◆ YOUR INSTRUCTIONS:
In the entries below, find each line with the string "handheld" and copy it.

◆ RECORDED DATA:

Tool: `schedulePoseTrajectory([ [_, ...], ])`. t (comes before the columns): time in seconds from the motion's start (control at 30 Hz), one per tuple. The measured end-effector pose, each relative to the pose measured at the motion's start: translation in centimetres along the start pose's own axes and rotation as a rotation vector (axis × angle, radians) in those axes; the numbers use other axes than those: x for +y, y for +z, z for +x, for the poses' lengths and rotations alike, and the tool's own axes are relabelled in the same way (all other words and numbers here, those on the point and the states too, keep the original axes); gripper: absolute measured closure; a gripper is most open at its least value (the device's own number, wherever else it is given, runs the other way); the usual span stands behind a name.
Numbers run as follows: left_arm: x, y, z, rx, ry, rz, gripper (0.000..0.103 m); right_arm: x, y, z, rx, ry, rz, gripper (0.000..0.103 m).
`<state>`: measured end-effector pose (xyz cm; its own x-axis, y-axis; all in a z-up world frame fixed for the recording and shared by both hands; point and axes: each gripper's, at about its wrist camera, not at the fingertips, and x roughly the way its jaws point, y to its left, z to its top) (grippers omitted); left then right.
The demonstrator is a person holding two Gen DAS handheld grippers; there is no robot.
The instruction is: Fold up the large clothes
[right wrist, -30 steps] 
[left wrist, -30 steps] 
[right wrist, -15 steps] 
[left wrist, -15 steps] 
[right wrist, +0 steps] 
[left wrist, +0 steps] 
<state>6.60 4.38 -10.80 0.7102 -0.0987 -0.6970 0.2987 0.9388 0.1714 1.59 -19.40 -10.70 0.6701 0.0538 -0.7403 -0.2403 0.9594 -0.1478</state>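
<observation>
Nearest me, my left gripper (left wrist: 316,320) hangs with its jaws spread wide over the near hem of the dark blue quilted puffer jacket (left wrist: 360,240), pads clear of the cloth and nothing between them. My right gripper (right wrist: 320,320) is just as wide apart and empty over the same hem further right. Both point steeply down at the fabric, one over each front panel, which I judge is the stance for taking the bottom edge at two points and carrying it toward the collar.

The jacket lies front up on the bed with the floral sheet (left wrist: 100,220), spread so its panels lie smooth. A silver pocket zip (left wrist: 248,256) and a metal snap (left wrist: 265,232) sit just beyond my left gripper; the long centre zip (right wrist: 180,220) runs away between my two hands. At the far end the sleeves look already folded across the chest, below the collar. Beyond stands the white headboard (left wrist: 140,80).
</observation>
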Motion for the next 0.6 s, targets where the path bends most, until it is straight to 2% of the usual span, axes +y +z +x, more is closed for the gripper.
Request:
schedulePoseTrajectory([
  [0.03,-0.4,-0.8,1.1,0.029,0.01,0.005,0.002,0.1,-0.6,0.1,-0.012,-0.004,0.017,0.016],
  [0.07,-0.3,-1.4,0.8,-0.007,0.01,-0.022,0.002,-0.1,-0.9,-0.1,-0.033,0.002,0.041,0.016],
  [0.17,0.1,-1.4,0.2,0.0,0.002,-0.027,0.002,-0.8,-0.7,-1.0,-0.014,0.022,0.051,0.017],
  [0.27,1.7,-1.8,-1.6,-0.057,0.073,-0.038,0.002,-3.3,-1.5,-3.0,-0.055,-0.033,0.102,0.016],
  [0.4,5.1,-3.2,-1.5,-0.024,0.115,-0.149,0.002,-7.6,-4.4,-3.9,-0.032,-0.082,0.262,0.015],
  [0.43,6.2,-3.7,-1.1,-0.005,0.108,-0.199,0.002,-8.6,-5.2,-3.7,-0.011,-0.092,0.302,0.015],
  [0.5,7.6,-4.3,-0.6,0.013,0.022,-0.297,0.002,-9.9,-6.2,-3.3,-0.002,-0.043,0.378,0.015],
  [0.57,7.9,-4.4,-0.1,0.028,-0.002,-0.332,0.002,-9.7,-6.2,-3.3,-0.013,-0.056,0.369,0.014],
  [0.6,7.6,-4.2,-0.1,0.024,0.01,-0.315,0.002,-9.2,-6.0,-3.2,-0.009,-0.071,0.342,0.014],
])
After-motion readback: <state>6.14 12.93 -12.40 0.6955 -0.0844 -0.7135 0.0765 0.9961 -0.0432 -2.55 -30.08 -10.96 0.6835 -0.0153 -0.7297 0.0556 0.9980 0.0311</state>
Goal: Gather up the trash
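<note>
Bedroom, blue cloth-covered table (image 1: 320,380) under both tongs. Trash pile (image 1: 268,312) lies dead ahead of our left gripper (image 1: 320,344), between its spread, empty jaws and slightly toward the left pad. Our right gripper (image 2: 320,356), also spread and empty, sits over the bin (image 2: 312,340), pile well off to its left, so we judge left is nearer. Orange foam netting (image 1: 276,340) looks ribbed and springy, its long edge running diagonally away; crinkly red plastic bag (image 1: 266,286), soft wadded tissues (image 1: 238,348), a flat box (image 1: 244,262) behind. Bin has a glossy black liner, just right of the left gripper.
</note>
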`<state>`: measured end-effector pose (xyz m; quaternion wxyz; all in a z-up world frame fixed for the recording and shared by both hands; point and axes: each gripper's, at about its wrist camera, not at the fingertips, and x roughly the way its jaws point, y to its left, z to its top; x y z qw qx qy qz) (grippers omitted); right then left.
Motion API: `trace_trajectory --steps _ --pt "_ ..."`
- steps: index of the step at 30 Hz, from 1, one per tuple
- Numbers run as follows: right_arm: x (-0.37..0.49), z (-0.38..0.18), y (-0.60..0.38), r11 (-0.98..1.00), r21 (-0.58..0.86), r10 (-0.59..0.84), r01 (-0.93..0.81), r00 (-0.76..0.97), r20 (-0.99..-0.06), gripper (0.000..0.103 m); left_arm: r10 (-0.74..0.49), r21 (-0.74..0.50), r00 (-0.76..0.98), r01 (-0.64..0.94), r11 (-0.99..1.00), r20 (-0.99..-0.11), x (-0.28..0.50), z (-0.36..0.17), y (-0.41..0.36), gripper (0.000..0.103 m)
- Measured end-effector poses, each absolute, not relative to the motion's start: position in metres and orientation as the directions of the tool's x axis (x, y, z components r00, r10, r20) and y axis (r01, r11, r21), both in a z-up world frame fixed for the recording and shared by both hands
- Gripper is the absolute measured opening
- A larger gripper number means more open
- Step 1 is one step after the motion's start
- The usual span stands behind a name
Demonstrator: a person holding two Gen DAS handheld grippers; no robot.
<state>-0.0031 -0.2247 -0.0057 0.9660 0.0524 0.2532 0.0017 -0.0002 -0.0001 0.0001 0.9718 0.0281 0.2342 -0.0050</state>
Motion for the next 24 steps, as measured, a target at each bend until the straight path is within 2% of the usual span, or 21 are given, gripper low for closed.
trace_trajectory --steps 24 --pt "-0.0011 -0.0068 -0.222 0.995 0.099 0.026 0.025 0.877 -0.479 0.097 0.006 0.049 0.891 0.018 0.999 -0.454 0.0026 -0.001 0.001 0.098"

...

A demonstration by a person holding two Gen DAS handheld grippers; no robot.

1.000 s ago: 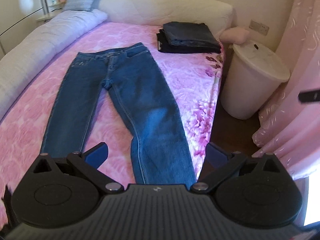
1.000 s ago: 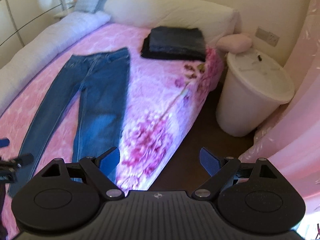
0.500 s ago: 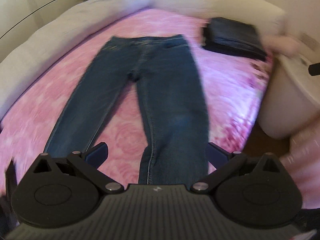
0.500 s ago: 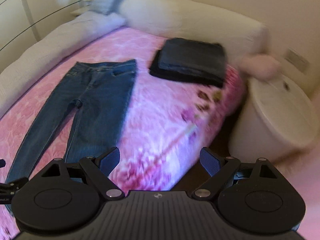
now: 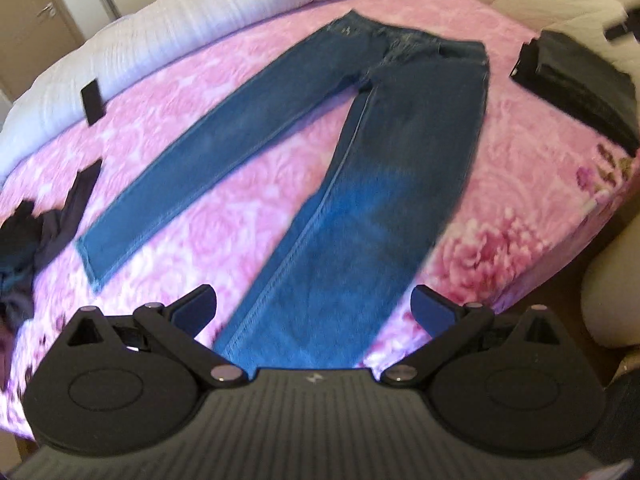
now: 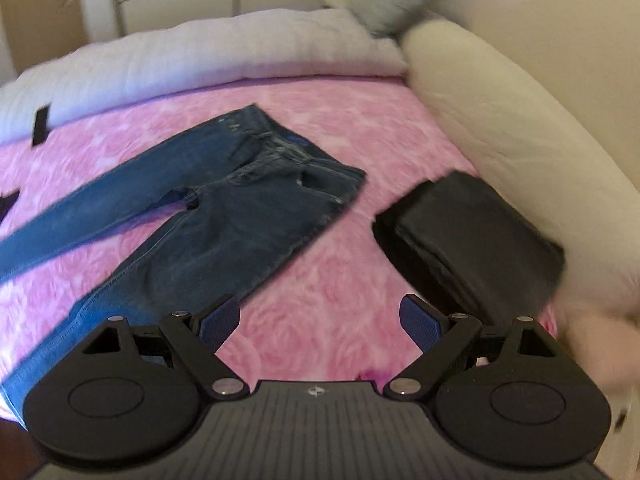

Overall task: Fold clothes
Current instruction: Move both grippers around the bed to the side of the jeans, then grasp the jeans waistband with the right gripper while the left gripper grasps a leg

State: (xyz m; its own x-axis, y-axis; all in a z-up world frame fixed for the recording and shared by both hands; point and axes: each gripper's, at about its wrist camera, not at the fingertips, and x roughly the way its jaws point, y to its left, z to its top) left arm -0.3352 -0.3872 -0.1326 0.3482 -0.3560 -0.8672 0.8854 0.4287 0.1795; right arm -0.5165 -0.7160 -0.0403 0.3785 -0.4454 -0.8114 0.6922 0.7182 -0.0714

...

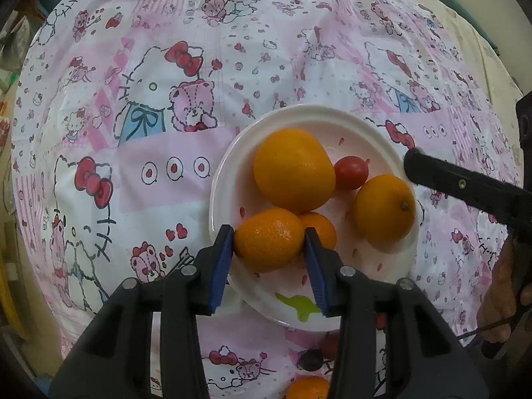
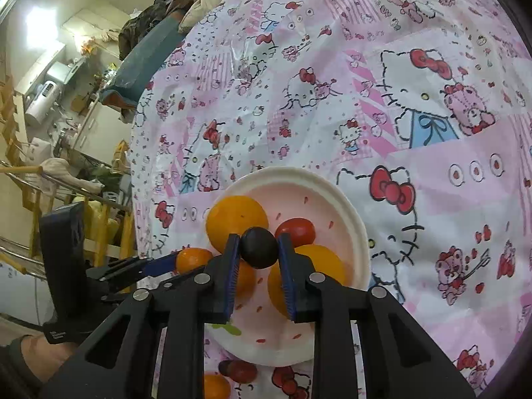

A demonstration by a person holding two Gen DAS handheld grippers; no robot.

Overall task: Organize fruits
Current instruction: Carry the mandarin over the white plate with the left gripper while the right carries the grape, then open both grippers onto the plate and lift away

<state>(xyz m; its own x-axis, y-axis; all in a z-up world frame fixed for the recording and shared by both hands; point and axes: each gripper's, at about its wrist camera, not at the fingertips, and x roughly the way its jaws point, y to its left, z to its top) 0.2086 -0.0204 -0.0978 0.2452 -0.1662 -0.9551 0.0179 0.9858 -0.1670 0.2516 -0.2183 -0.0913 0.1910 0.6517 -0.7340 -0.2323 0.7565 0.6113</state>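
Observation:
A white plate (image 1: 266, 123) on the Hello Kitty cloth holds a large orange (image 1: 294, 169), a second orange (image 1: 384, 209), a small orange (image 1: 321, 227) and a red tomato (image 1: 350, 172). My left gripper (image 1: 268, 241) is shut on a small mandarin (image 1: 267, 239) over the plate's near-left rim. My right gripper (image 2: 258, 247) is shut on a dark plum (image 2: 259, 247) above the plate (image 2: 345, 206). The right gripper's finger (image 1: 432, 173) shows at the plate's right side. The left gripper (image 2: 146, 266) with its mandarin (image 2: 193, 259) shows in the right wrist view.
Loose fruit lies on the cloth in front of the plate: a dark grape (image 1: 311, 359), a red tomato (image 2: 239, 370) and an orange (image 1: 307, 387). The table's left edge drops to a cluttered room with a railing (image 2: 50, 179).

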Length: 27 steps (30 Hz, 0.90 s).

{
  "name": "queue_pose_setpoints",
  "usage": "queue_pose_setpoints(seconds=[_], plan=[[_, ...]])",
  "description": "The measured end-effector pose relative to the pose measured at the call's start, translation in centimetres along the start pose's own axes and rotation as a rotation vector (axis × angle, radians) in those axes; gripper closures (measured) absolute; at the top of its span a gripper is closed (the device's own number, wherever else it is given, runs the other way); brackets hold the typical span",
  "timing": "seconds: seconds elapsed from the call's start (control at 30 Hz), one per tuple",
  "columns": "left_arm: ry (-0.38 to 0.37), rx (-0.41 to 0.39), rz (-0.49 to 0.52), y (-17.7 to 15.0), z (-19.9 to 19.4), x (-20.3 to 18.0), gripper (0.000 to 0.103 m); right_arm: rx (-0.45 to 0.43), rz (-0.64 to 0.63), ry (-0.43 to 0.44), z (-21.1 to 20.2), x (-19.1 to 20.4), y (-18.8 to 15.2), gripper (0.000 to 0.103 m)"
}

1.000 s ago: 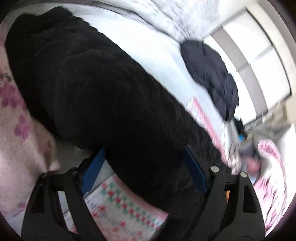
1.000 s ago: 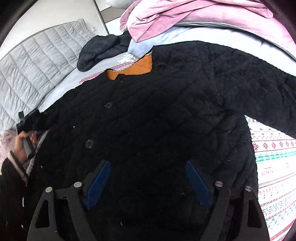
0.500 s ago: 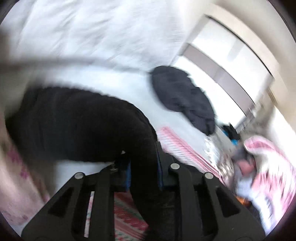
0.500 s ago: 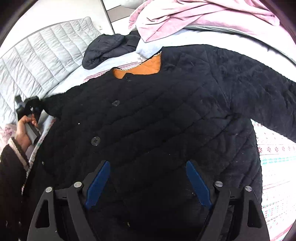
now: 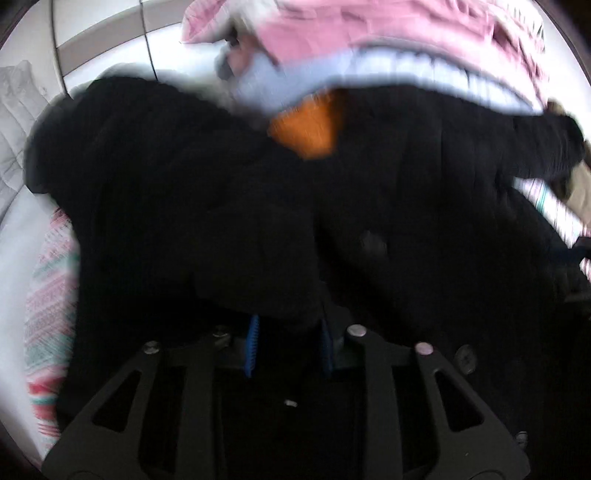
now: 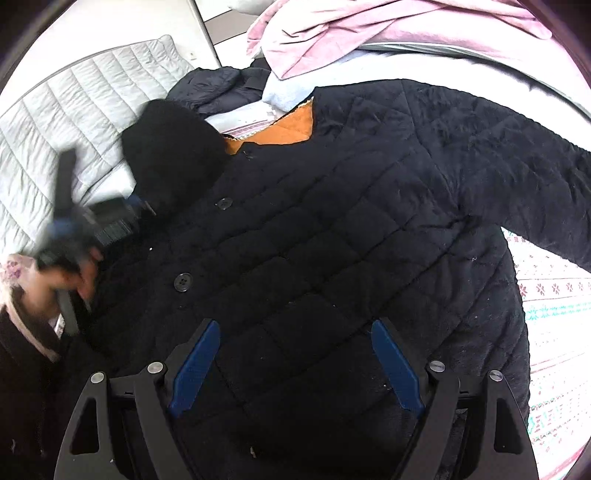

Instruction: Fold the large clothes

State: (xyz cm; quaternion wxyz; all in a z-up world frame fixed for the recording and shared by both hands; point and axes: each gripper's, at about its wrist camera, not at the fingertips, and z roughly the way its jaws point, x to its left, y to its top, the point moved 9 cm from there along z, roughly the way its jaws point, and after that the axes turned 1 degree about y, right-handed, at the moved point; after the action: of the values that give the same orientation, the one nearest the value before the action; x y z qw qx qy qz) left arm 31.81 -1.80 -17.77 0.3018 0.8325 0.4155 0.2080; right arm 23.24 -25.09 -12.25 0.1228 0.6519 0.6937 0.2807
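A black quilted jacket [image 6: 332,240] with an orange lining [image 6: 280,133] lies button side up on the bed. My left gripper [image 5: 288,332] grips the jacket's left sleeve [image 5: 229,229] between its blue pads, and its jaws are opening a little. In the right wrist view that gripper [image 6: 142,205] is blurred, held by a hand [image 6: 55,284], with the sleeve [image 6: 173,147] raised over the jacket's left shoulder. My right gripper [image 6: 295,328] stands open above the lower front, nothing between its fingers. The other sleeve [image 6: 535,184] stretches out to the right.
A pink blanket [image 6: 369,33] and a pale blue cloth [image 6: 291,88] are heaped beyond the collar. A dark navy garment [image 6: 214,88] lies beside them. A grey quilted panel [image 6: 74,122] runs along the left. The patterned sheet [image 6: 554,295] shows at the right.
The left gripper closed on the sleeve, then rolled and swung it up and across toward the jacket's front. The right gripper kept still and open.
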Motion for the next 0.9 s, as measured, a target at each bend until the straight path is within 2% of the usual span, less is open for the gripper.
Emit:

◆ EXERCISE OUTPUT:
The demonstrator is a person holding two Gen DAS handheld grippers; there is no robot.
Demonstrator: a person holding two Gen DAS handheld grippers; no robot.
A demonstration by a person holding two Gen DAS handheld grippers; no robot.
A demonstration by a person holding two Gen DAS handheld grippers; no robot.

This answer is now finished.